William Audet, directeur général et associé, Olympe. Crédit : Olympe

 

Nicolas Cadrin, président de Cadrin & Co, une entreprise de gestion de projets de construction, constate que certains de leurs sous-traitants, en maçonnerie par exemple, utilisent des squelettes robotisés pour venir libérer les charges sur les articulations des ouvriers. « Désormais, on fait en sorte que la plupart des charges soient déplacées par des outils de levage », précise-t-il.

 

Vanessa Henri intervient dans une usine deux jours par semaine. Une plateforme y a été mise en place pour gérer la santé et la sécurité. « Chaque fois qu’un travailleur a un inconfort, il le note sur la plateforme puis il va être pris en charge, précise-t-elle.

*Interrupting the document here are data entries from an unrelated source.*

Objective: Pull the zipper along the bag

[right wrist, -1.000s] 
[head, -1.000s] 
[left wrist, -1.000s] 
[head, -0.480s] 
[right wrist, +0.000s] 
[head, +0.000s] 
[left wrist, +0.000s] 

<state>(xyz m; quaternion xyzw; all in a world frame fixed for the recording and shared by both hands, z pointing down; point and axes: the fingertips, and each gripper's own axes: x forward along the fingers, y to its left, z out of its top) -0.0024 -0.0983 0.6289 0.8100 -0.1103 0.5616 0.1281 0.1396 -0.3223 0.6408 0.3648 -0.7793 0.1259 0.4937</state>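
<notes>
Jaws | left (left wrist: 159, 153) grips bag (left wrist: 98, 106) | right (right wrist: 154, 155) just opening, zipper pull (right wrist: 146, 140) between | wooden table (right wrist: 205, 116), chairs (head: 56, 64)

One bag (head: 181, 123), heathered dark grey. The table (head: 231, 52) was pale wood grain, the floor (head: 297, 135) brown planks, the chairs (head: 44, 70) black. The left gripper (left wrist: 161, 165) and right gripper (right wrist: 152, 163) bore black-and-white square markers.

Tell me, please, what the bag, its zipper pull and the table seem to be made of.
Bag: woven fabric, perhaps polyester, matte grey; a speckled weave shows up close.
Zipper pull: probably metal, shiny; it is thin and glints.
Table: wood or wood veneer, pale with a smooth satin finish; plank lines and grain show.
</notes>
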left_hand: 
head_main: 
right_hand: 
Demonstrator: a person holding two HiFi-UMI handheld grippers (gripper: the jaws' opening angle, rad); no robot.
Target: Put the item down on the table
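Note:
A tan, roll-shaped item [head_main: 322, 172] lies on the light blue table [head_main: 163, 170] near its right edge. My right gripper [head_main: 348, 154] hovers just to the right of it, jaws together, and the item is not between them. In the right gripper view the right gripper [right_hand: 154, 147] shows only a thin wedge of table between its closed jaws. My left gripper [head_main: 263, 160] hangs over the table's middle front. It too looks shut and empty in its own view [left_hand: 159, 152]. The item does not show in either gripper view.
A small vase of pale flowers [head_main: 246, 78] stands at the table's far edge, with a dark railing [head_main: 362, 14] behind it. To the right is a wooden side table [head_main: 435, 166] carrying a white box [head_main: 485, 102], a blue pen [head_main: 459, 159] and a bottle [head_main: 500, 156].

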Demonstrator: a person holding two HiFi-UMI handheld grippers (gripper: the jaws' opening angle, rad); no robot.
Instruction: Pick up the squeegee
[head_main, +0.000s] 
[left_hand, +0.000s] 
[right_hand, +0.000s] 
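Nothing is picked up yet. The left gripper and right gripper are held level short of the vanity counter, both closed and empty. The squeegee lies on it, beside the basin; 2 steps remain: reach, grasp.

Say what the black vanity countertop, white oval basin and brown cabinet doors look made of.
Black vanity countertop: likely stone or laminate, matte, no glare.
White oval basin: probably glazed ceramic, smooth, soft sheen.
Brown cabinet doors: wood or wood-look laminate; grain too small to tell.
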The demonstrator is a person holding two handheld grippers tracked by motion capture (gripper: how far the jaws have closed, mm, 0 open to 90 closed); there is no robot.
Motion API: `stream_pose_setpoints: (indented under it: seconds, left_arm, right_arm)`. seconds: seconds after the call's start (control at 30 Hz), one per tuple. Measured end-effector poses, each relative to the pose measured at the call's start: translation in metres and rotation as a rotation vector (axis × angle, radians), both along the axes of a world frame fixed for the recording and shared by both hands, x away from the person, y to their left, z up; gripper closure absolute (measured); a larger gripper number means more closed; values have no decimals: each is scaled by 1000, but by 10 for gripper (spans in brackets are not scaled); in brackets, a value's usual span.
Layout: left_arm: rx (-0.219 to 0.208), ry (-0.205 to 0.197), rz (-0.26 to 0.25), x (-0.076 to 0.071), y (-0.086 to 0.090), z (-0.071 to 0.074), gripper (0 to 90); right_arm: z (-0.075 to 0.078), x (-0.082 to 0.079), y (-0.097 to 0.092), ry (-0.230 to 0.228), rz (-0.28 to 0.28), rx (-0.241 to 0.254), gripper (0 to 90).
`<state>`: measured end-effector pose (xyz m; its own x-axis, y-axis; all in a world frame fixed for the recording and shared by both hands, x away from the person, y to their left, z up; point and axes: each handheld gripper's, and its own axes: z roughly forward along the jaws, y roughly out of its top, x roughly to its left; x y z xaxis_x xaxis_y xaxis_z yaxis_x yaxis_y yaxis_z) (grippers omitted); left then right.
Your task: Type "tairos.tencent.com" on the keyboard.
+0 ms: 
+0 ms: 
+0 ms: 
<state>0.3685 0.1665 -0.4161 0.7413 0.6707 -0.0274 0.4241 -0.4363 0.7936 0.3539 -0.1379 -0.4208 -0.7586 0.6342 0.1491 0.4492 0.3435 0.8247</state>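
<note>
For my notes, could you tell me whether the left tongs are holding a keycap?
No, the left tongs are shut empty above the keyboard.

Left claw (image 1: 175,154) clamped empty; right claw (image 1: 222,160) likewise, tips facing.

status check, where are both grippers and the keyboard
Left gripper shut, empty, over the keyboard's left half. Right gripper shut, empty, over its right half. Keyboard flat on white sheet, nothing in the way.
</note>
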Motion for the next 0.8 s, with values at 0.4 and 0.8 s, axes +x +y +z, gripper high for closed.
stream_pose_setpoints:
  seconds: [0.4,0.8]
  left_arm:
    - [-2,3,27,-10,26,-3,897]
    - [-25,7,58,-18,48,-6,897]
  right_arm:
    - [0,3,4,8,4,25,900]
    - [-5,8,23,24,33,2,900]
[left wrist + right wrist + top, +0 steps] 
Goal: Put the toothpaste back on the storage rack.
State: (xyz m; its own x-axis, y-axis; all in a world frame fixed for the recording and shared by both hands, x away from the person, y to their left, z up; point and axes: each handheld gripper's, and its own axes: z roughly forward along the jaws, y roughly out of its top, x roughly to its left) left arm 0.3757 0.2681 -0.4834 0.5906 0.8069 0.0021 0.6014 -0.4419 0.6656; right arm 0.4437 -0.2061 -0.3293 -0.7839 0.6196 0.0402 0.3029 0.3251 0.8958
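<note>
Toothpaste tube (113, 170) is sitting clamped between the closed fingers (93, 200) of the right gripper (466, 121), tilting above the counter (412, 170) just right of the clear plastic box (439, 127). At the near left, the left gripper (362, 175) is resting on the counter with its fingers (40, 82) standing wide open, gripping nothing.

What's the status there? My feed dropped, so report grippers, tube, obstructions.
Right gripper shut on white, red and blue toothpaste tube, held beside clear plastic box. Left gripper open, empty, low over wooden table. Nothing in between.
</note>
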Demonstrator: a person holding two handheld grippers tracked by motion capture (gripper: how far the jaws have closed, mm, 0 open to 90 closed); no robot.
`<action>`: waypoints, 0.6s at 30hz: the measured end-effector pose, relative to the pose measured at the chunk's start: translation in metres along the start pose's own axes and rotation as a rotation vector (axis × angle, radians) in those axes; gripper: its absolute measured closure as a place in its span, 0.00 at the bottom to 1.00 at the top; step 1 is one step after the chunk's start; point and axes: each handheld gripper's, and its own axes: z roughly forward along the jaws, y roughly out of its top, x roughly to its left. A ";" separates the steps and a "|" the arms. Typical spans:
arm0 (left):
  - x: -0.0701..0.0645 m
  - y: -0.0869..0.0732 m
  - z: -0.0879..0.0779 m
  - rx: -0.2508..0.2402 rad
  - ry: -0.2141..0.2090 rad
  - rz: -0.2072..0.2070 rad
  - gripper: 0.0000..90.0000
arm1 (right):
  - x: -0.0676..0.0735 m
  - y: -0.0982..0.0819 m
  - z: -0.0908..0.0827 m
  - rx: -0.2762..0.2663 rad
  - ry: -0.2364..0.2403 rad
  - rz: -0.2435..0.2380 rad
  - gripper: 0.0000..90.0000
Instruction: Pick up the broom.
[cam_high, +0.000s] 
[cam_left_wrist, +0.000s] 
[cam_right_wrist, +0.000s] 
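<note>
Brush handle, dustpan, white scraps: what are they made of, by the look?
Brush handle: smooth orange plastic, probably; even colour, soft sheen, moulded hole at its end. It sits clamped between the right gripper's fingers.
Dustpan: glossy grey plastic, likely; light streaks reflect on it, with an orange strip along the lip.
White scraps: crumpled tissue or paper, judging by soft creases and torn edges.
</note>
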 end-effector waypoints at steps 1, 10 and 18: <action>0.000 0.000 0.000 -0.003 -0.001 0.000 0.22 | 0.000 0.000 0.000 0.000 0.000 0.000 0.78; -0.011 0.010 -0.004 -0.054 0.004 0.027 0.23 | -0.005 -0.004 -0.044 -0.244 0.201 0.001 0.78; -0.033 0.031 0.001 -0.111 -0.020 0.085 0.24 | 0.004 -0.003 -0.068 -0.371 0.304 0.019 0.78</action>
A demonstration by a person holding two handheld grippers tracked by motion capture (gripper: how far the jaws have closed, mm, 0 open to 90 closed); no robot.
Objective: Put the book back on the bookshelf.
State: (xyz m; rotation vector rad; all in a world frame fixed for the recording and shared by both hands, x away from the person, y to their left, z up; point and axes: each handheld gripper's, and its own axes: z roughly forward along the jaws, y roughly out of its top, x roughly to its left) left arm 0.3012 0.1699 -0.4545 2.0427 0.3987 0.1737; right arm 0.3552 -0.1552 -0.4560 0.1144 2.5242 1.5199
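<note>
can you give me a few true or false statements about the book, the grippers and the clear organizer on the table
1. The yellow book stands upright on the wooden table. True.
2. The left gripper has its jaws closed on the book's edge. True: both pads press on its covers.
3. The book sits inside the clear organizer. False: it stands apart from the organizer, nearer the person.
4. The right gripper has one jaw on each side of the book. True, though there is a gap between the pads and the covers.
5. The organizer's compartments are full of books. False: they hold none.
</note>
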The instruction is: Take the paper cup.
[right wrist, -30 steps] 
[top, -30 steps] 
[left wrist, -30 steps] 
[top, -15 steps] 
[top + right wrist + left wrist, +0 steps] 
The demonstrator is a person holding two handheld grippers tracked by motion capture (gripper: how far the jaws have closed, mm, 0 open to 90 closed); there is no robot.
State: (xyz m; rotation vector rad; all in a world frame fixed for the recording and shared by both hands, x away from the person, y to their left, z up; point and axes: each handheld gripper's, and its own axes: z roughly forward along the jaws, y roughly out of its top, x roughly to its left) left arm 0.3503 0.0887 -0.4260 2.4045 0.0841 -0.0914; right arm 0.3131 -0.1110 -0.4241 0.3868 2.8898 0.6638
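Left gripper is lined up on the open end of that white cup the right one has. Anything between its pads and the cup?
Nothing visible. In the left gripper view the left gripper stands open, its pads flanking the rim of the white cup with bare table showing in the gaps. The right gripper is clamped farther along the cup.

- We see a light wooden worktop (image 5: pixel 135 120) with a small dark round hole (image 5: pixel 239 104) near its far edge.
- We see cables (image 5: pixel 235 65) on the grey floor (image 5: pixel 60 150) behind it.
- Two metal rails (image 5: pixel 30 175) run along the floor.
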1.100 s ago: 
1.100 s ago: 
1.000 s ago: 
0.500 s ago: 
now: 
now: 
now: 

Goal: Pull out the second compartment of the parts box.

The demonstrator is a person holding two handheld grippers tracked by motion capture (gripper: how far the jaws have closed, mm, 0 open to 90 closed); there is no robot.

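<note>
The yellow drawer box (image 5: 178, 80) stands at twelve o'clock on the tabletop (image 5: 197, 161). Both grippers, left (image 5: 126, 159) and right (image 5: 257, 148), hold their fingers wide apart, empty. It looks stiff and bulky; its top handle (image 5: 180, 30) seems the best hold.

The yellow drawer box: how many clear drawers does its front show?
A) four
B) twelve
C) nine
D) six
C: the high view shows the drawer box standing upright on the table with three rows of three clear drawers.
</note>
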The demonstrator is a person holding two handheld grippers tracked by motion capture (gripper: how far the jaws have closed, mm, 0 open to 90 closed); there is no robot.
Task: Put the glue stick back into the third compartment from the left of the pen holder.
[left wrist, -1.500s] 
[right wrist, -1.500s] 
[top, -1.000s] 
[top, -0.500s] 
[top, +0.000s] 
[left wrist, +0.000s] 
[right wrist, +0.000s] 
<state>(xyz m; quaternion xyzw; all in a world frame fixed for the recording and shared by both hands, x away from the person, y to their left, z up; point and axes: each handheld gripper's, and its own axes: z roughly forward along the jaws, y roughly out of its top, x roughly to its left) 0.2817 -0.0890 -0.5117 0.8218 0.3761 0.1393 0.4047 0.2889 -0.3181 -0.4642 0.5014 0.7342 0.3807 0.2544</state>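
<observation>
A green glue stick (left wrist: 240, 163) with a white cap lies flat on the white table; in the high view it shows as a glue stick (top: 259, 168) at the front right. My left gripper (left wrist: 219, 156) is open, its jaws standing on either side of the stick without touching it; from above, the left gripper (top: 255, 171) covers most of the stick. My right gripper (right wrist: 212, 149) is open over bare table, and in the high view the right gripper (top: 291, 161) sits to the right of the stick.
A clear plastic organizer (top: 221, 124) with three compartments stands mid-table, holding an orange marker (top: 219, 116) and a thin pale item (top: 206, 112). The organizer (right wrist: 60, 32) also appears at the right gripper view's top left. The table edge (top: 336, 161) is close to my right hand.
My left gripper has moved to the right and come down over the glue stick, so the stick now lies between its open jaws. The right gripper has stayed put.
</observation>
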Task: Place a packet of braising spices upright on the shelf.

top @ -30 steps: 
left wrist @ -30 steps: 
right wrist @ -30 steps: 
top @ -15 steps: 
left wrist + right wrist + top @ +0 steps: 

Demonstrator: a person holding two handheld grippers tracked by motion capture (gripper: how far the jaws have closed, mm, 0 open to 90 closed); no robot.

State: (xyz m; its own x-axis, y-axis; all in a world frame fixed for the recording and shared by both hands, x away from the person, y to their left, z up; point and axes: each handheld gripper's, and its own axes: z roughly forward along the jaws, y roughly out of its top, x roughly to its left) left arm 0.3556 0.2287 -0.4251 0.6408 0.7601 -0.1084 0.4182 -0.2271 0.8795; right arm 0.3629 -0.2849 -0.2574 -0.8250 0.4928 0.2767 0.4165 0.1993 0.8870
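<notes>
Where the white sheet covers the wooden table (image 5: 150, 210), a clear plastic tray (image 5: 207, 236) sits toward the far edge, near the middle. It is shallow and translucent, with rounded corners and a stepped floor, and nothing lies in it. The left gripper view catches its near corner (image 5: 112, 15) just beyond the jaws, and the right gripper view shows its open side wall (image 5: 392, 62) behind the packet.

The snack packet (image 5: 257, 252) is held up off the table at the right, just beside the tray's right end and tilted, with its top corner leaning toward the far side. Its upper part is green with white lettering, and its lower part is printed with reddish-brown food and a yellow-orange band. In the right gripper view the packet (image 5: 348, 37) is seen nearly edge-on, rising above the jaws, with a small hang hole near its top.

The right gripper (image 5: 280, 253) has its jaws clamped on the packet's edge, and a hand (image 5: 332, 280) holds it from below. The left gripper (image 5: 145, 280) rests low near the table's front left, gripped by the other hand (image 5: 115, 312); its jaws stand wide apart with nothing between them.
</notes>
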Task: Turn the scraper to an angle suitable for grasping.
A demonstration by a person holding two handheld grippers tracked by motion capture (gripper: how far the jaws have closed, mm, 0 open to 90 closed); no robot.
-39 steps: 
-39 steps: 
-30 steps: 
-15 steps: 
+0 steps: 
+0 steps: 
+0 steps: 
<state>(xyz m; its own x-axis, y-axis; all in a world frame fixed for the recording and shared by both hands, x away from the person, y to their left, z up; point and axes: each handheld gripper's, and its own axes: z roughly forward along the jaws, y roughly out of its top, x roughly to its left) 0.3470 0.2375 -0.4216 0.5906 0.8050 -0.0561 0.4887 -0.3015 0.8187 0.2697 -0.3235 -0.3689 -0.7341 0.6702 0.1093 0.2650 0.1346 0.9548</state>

Cela nous permet ensuite d’agir sur l’aménagement du poste de travail. » Durant ses interventions, la kinésiologue donne des conseils et des exercices aux travailleurs puis les revoit quelques jours plus tard.

 

Les coûts d’indemnisation des travailleurs touchés par des TMS s’élèvent au Québec à 500 millions de dollars par an, selon la CNESST. Même s’il est difficile d’évaluer ce que la prévention rapporte aux entreprises, Mme Henri estime que dans la majorité des cas, les travailleurs sont en mesure de reprendre leur poste. « Si je n’étais pas intervenue pour les accommoder, peut-être qu’ils auraient eu quelques jours plus tard un accident de travail », estime la kinésiologue.

 

DES CONSÉQUENCES À NE PAS NÉGLIGER

La CNESST souligne que, selon la partie du corps atteinte, les TMS peuvent provoquer problèmes physiques, comme une tendinite, une bursite, une épicondylite, une ténosynovite, un syndrome du canal carpien, une entorse ou une hernie discale. En plus des souffrances physiques provoquées, ils peuvent avoir des conséquences sur la santé mentale et détériorer la qualité de vie du travailleur. Au travail, ils peuvent être à l’origine d’une baisse de la productivité et d’une diminution de la qualité des produits et des services offerts.